= Activity =
Everything from the line holding "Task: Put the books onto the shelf" to the last line of the material below must be retyped exactly, minus any pictures.

= Information shown =
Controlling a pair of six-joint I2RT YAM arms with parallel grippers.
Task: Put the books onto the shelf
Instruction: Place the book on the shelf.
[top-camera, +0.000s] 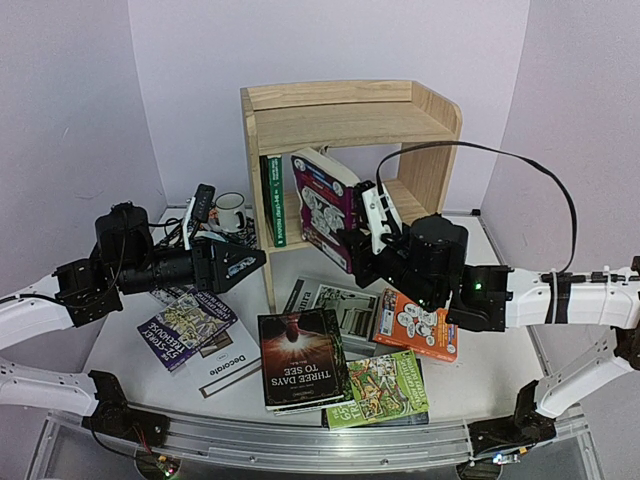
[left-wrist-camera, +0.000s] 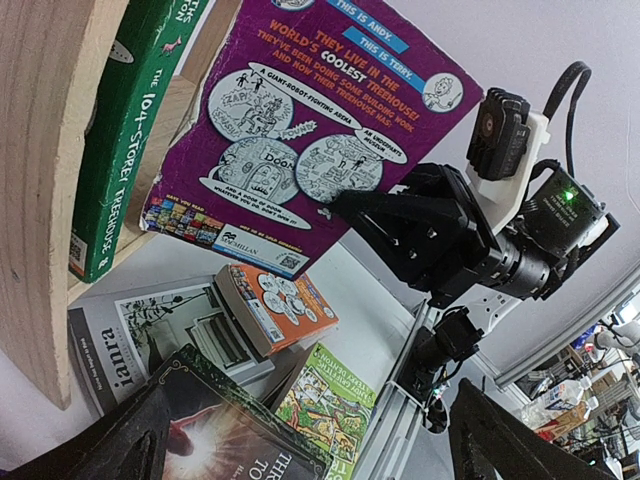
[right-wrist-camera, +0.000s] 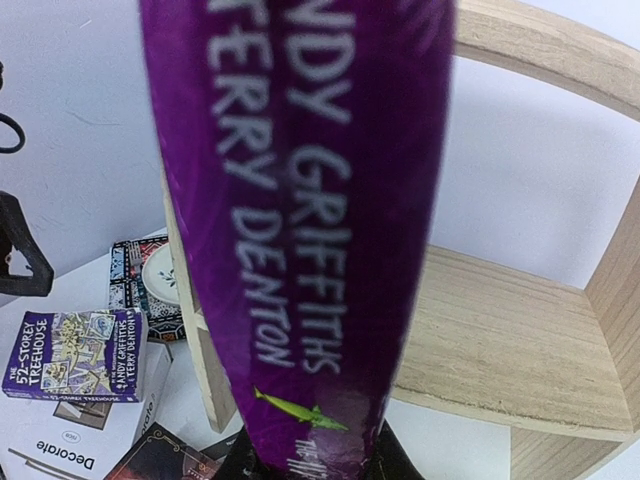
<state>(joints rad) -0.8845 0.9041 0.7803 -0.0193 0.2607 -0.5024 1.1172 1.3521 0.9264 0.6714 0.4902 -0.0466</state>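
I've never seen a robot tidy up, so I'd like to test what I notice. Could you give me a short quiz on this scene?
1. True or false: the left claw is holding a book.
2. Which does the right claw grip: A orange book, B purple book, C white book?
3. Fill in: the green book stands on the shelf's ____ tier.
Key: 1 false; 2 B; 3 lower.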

= Solution to this exercise =
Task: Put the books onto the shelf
Instruction: Place the book on the shelf.
[top-camera, +0.000s] 
[left-wrist-camera, +0.000s] 
[right-wrist-camera, +0.000s] 
<state>(joints rad) -0.8845 0.9041 0.7803 -0.0193 0.2607 -0.5024 1.1172 1.3521 0.9264 0.6714 0.4902 -0.0466</state>
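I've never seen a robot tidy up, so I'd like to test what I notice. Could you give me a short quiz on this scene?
1. True or false: the left claw is holding a book.
2. Which does the right claw grip: A orange book, B purple book, C white book?
3. Fill in: the green book stands on the shelf's ____ tier.
Key: 1 false; 2 B; 3 lower.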

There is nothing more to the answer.